Regarding cell differentiation to improve vascularization, two factors, OCT-4 and SOX-2, have been used to produce iPSCs (2 factors (2F)–iPSCs). After the addition of basic fibroblast growth factor (bFGF) and vascular endothelial growth factor A (VEGF A) to the culture medium, the effective in vitro differentiation of DSC-derived iPSCs into functional endothelial progenitor cells (EPCs) and smooth muscle cells has been shown. The global transcriptomic analysis of iPSC-derived EPCs and endothelial cells (ECs) demonstrates limited variations in gene expression similar to those of EPCs and ECs derived from human ES cells. However, evaluation of the expression of CD31 in iPSCs-derived EPCs and ECs suggests that they are highly heterogeneous in respect to the presence of the cell populations : arterial, venous, and lymphatic cell subtypes. Such heterogeneity is genetically controlled by the multistep regulatory system associated with key signaling pathways and transcription factors before circulation begins [43]. Therefore, to validate this method, it should be determined whether iPSC-derived EPCs cultured in vitro are associated with the same signaling pathways that control cells during early embryonic development in vivo. On the other hand, in order to understand heterogeneity, we should determine functional benefits of each subtype of arterial, venous, and lymphatic endothelial cells to establish the protocol for optimal differentiation of iPSC-derived EPCs. The heterogeneity aforementioned also strongly indicates the immature state of iPSC-derived EPCs, which increases the possibility of teratoma formation or even tumor development. Regarding endothelial cell differentiation, it is also worth mentioning the matrigel plug angiogenesis assay, which is a simple in vivo technique to detect newly formed blood vessels in transplanted gel plugs in nude mice. This assay was used and confirmed the angiogenic and neovasculogenic capacities of 2F-hEPCs [23].

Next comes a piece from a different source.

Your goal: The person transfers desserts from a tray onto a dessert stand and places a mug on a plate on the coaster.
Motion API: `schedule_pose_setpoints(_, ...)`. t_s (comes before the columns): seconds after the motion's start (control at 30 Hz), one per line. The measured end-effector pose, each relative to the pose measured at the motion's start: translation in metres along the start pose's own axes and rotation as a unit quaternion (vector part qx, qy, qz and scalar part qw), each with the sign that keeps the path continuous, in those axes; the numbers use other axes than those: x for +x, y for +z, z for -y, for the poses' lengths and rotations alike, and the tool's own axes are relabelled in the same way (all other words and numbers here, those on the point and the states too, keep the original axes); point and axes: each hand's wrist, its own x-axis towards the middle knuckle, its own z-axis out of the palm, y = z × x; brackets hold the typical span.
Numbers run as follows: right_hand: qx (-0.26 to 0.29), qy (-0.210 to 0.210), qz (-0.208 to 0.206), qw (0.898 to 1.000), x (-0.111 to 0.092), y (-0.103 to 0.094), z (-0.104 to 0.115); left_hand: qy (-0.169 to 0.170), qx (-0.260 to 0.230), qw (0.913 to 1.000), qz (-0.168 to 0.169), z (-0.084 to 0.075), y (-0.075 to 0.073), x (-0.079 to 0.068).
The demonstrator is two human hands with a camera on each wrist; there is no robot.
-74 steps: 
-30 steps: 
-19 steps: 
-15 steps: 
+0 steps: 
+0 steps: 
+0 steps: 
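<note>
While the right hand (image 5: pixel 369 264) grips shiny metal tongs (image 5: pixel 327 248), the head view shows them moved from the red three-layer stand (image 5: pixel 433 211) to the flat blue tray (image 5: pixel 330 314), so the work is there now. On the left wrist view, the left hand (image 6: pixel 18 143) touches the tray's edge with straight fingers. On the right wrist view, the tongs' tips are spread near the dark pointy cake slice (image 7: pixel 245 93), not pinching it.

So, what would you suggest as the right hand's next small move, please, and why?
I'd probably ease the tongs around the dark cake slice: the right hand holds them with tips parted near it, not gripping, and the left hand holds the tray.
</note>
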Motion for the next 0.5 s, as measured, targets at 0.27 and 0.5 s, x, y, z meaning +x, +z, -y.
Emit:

7.8 DSC-Derived iPSCs and Disease Modeling
Neurodegenerative diseases combine a wide range of pathogeneses which affect neurons in the human brain and spinal cord . When neurons become damaged or die, they cannot be replaced rapidly by natural sources of SCs in the human body. Such diseases result in progressive degeneration, which causes problems with movement (ataxias), or mental functioning (dementias). The list of such diseases includes Parkinson’s, Alzheimer’s, and Huntington’s diseases. They are incurable and the lack of effective treatments for various neurodegenerative disorders has placed an enormous burden on society. iPSC technology has emerged as a powerful tool for in vitro modeling of neurodegenerative diseases, the study of their cellular and molecular mechanisms, and drug screening and cell therapy for their treatment (Fig. 7.2). Before iPSC technology became a reality, researchers used post-mortem tissues, which often are not available and frequently obtained at the last stage of disease, or, alternatively, from transgenic animals. Both approaches are not able to fully reproduce the course of human disease or development of cells with neural phenotypes [44, 45]. The establishment of iPSC lines from patients has been an essential and novel step in medicine and biotechnology (Fig. 7.2). Thus, in 2008, the first iPSCs derived from patients with genetic diseases, including Parkinson’s and Huntington’s diseases, were obtained. The majority of iPSC lines were able to maintain the patient genotype and phenotype in vitro, while, for other diseases, further phenotypic confirmation is needed [37, 46–48]. Moreover, because of the non-invasive method of DT isolation, DSCs are important source of iPSC for modeling and investigating pediatric diseases [49].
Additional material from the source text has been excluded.